Worcester Meetings, Midweek Update

This week: City Council hears about Triage Center, seeks answers on Willis Center, votes for anti-panhandling plan. Also: School Committee considers Common Core, Exam Schools. And: an Open Space meeting.

Recap: City Council meeting

  • Members of the Worcester Unemployment Action Group spoke at the meeting about safety and health concerns at the Triage Center (formerly the PIP shelter).

  • The Council will be seeking more information from state officials on the circumstances surrounding the ending of state contracts with the Willis Center and the transfer of those contracts to SMOC.

  • The Council asked the City Manager for a report on possible non-city funding for bike lanes in Worcester.

  • The City Council voted, 9-2, to implement anti-panhandling ordinances. A handout with some, but not all, of the ordinances is being distributed to frequent solicitors.
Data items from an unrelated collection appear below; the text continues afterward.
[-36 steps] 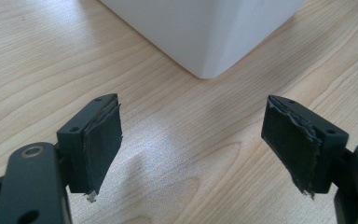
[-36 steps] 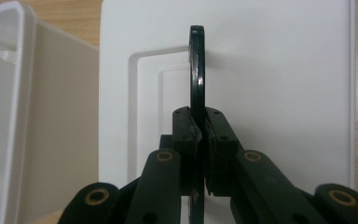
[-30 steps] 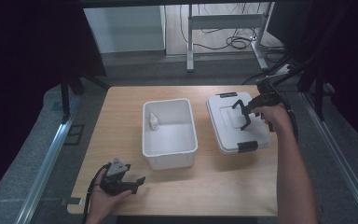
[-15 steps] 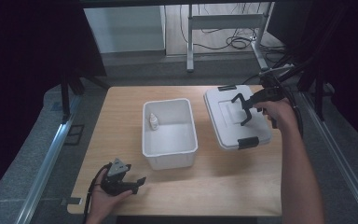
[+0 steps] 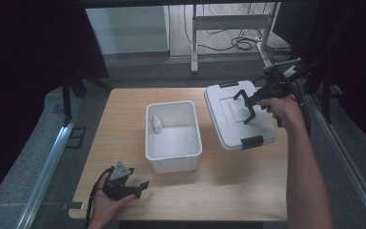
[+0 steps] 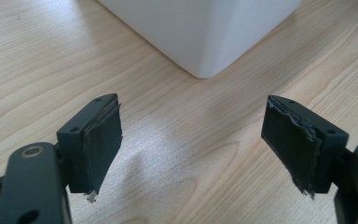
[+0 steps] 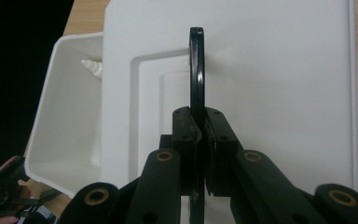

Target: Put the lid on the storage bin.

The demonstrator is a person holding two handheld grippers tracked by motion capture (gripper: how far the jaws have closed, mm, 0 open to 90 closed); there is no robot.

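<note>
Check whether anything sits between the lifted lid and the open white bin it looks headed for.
Nothing visible blocks it. The right gripper is shut on the handle of the lid, beside the bin. Only bare table lies between them. The small bottle stands inside the bin.

Lab-like recording bay, wooden table (image 5: pixel 124 114) between metal rails (image 5: pixel 47 176), dark curtains (image 5: pixel 28 43), floor cables (image 5: pixel 228 43)

on the table (image 5: pixel 124 119) the open bin (image 5: pixel 173 135) stood left of the lid (image 5: pixel 236 117), a small bottle (image 5: pixel 157 124) inside it (against its left wall), and the left gripper (image 5: pixel 138 187) lay before the bin.
</note>
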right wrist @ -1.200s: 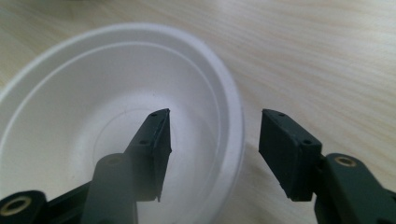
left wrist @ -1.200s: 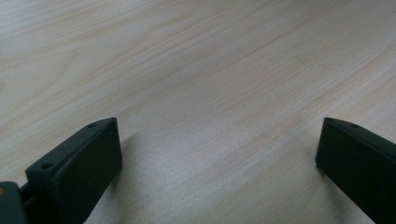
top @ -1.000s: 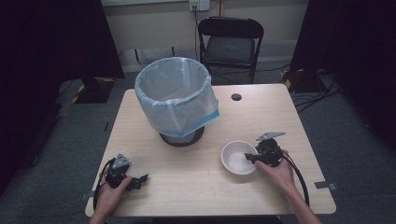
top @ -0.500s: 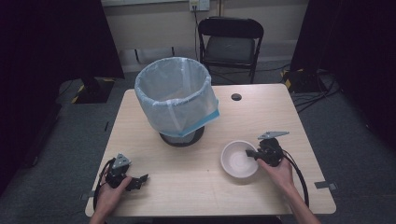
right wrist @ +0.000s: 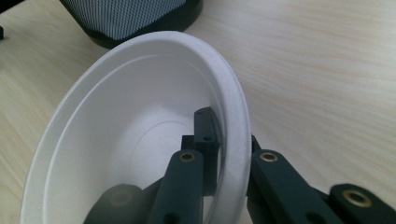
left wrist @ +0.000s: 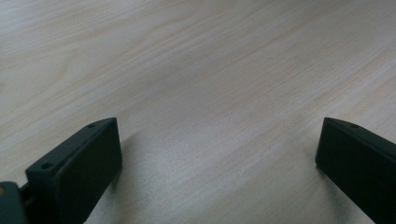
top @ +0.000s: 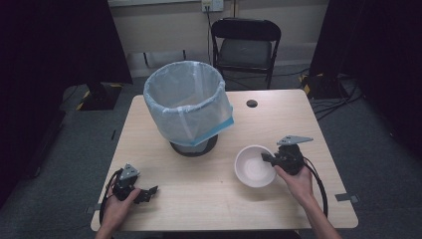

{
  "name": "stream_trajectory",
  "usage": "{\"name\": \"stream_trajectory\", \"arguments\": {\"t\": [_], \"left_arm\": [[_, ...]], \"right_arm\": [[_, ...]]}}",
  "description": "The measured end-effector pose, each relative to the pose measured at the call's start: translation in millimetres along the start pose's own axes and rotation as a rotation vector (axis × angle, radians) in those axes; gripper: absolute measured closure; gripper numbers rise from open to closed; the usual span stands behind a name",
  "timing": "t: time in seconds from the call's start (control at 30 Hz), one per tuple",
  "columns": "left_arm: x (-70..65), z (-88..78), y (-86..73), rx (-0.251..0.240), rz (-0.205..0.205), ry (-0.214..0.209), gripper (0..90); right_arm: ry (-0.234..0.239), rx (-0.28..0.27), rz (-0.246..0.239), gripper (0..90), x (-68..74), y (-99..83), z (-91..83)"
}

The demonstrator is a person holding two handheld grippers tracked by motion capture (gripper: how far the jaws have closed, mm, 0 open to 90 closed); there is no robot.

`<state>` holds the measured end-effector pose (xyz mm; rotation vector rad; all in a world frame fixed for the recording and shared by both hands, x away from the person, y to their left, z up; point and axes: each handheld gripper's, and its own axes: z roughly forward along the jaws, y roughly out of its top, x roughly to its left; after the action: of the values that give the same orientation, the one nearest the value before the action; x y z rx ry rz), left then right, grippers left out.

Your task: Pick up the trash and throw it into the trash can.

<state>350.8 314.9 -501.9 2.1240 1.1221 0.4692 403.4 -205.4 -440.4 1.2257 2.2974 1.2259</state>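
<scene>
So the landmark here is the mesh wastebasket (top: 186, 107) with the pale blue bag liner, sitting on its black base a bit toward the back-left of the light wood worktop (top: 209, 199). A white paper bowl (top: 254, 166) sits just in front and to the right of the wastebasket, close to its base but not touching it. The right hand-held gripper (top: 267, 158) is clamped on the bowl's rim on the side away from the basket: in the right gripper view one jaw is inside the bowl (right wrist: 130, 140) and the other outside, with the wall pinched between them, and the bowl looks tipped up a little.

The left hand-held gripper (top: 149, 190) is well in front and to the left of the wastebasket, near the worktop's front edge, jaws spread wide with nothing but bare wood (left wrist: 210, 84) between them.

There's a small dark round hole (top: 252, 103) in the worktop to the right of the wastebasket, and a black folding chair (top: 245, 45) behind it off the far edge. Lots of open wood between the two hands, and to the right of the bowl.
</scene>
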Motion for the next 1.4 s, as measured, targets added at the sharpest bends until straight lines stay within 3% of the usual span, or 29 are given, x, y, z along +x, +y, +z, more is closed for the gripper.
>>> {"name": "stream_trajectory", "arguments": {"t": [0.6, 1.1, 1.4], "left_arm": [[0.0, 0.0, 0.0, 0.0, 0.0, 0.0, 0.0], [0.0, 0.0, 0.0, 0.0, -0.001, 0.0, 0.0], [0.0, 0.0, 0.0, 0.0, 0.0, 0.0, 0.0]], "right_arm": [[0.03, -0.174, -0.028, 86.6, 18.7, 59.5, -38.0], [0.062, -0.298, -0.096, 86.6, 38.4, 122.7, -70.6], [0.086, -0.342, -0.114, 86.6, 46.5, 151.8, -75.0]]}}
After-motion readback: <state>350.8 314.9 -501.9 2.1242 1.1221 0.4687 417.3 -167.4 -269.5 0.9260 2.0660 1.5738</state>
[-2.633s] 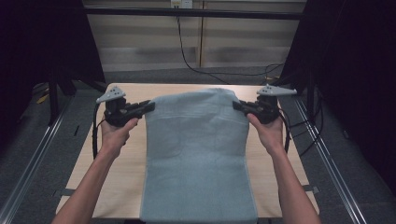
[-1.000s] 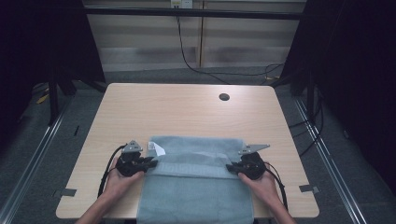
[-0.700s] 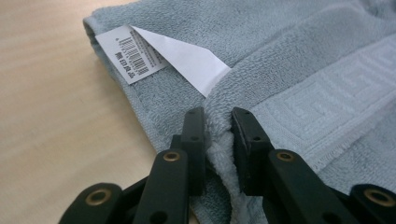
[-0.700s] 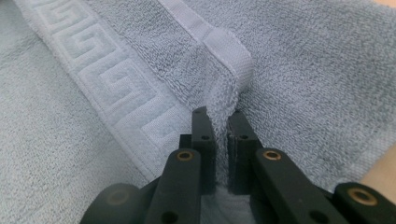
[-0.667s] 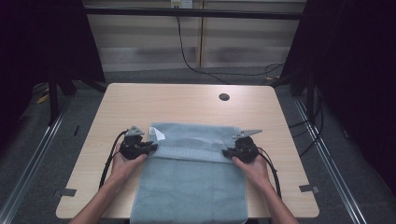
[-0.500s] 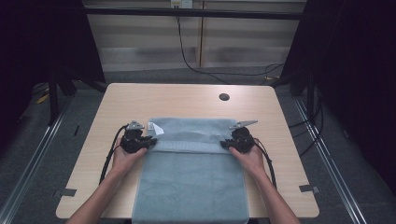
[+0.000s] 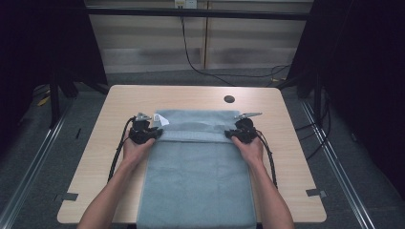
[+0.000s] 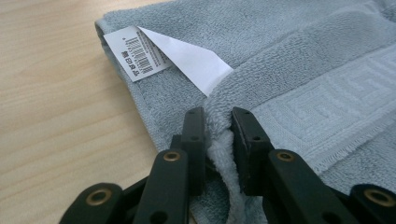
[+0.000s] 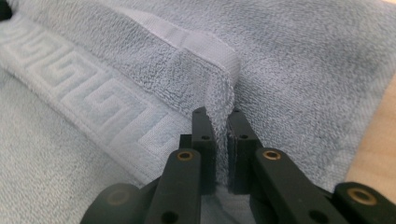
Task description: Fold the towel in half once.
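Far half of table: bare wood, open to a hand, apart from a small dark round hole near the back edge.
Left strip: bare beside the towel, crossed by the left gripper's trailing cable.
Right strip: bare, narrower, with the right gripper's cable.
Centre and near edge: covered by the towel.

The towel is pale blue terry cloth, looped and rough, with a flatter woven key-pattern band. Its label is smooth white fabric or paper. The tabletop is matt light wood grain; both grippers' jaws are matt black plastic.
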Demonstrator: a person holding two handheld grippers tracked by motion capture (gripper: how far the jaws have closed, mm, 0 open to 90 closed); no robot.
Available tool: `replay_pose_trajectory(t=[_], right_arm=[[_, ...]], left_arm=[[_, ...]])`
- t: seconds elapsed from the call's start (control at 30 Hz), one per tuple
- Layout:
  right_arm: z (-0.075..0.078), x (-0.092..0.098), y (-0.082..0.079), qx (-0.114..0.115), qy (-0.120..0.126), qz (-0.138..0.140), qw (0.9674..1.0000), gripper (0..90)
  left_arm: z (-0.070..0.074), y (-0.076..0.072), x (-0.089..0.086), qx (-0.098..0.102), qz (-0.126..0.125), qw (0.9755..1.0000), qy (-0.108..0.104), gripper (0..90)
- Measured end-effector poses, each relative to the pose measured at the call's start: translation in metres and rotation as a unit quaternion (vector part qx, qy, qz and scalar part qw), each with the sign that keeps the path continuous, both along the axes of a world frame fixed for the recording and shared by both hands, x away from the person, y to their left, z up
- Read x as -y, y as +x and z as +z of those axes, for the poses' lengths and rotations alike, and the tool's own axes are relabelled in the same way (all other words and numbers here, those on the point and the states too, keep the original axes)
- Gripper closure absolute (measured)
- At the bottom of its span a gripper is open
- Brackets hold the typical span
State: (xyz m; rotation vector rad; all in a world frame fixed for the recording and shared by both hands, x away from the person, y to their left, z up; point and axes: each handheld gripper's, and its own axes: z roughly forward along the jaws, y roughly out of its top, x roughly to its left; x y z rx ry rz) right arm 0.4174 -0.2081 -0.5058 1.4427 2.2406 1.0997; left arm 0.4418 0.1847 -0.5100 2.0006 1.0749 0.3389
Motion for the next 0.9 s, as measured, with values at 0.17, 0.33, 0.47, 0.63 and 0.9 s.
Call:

Preview: School Committee meetings

  • Teaching, Learning, and Student Supports Subcommittee Meeting: January 31 at 5:30pm (subcommittees meet in the 4th floor of the Durkin Administration Building). School Committee member Novick writes: “Two biggies on the agenda: an update on curriculum renewal, and the implementation on the Common Core standards.”

  • Ad Hoc Committee on the Establishment of an Exam School and/or Baccalaurate Program Meeting: Thursday, January 31, 7:30 PM. Ms. Novick also notes: “The Ad-Hoc committee will be reviewing two reports from administration: one from Mr. Perda regarding admissions, and one from Mr. Allen on budget. The committee will then vote to recess to executive session for the purposes of reviewing a draft report, which will be public next month.”

“Open Space” meetings

  • The next one is Jan 31.

    Every 5 to 7 years the City of Worcester crafts a plan for what unprotected open spaces are important to conserve, and what efforts should be taken to improve the ponds, meadows, wetlands, and forests we rely on.

    This is that time and there will be meetings held all over the City of Worcester to solicit citizen input. You only need to attend one meeting to give your feedback.